• [WHAT THE TASK REQUIRES]: What you return must be an exact copy of the lines in the listing below between the line holding "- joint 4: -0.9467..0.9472" and the line holding "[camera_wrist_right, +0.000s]", inclusive, and nothing more.

• [RAW DATA]:
☆ ☆ ☆ ☆ ☆
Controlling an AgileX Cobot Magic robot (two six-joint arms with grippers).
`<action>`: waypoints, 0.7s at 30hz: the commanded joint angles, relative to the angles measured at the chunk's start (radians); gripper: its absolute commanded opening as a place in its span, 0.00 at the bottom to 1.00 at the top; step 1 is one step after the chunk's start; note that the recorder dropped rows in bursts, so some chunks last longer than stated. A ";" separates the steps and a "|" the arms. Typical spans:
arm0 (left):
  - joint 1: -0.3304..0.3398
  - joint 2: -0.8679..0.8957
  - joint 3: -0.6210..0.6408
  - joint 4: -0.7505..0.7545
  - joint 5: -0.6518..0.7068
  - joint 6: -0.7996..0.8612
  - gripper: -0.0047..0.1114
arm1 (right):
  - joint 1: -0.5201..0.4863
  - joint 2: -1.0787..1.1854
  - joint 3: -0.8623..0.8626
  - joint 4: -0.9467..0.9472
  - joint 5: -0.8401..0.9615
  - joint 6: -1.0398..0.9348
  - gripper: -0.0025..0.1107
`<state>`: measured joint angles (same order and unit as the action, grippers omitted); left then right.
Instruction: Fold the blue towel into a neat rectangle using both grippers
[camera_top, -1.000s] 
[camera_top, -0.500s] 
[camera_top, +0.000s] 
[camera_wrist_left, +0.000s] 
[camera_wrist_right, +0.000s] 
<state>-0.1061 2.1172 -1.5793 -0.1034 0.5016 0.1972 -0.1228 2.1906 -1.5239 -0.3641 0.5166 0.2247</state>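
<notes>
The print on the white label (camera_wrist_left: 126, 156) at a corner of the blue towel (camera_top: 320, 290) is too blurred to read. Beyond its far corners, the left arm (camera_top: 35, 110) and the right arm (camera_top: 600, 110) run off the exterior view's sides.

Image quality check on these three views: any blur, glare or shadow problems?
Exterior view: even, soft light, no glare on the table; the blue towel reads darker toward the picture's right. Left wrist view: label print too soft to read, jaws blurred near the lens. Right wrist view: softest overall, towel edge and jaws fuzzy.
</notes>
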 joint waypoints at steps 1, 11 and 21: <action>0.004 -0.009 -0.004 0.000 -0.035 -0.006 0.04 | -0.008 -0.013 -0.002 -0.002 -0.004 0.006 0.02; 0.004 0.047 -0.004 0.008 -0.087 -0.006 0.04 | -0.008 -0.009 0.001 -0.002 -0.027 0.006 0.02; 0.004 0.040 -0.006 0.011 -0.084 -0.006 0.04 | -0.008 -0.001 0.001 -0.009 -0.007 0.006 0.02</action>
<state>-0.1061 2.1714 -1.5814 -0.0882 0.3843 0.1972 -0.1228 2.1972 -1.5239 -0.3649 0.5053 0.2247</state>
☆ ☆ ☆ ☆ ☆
• [RESULT FOR THIS TASK]:
  - joint 4: -0.9467..0.9472
  - joint 5: -0.8401..0.9615
  - joint 6: -1.0398..0.9348
  - gripper: -0.0025..0.1107
`<state>`: measured joint angles (same order and unit as the action, grippers omitted); left then right.
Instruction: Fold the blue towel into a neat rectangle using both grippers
[camera_top, -1.000s] 
[camera_top, -0.500s] 
[camera_top, +0.000s] 
[camera_wrist_left, +0.000s] 
[camera_wrist_right, +0.000s] 

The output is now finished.